The 9th annual Nastia Liukin Cup was held in conjunction with the 2018 American Cup. Since its inception in 2010, the competition has always been held on the Friday night before the American Cup, in the same arena.

=== Medal winners ===
Senior
| All-around | Haleigh Bryant | Andrea Li | Raegan Walker |
Junior
| All-around | Tory Vetter | Jacey Vore | Faith Torrez |

| Event | Gold | Silver | Bronze |
Senior
| All-around | Haleigh Bryant | Andrea Li | Raegan Walker |
Junior
| All-around | Tory Vetter | Jacey Vore | Faith Torrez |

=== Notable competitors ===
Senior winner Haleigh Bryant would go on to win the 2020 Nastia Liukin Cup. Additionally she was the 2021 NCAA champion on vault and 2024 NCAA all-around champion. Senior competitor Natalie Wojcik would go on to win the balance beam title at the 2019 NCAA Championships.

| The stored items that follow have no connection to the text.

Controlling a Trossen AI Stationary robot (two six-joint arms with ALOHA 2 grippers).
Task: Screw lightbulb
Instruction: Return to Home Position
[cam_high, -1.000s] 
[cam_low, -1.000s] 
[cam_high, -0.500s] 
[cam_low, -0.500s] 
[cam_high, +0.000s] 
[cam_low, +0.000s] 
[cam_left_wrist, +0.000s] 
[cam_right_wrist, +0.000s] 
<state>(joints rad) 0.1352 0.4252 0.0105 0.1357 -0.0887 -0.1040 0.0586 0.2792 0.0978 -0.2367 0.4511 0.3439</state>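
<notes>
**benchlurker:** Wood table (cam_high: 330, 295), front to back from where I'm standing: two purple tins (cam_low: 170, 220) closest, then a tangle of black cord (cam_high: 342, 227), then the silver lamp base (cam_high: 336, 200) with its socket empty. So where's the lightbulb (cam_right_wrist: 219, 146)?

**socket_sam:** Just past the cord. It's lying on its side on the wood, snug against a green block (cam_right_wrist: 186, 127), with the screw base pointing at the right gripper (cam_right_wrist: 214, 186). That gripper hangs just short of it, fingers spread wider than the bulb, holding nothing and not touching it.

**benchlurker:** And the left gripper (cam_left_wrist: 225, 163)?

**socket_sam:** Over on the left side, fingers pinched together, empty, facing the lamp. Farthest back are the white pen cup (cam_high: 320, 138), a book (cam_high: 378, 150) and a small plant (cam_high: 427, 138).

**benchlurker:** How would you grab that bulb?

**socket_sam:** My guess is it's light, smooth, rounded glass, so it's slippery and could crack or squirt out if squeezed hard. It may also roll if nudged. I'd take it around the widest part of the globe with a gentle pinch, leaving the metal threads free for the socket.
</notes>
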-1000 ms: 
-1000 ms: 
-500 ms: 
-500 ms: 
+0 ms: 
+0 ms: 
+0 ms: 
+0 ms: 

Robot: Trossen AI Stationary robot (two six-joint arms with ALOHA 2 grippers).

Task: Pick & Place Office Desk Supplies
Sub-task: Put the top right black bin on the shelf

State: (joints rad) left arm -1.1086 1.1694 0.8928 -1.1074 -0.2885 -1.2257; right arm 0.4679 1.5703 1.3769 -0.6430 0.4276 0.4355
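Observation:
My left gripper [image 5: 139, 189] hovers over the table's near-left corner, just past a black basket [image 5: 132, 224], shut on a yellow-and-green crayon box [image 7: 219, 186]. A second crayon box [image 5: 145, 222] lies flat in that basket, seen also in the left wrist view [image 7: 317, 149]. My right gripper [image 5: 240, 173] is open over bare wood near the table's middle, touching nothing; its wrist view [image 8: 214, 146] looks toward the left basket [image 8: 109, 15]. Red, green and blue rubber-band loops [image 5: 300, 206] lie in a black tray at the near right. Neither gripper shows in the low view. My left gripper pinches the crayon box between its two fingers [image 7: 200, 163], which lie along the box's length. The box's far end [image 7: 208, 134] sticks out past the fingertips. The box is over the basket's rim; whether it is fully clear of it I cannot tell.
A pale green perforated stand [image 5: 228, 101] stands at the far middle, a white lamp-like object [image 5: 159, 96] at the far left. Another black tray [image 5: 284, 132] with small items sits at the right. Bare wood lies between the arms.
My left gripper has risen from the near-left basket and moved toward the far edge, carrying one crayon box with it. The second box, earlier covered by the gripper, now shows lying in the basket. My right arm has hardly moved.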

Junior bronze medalist Faith Torrez would go on to become the 2026 NCAA all-around champion. Fellow juniors Olivia Greaves and Kailin Chio, along with Torrez, would go on to make the USA national team, with Chio winning the vault title at the 2025 NCAA Championships and being the all-around runner-up behind Torrez in 2026.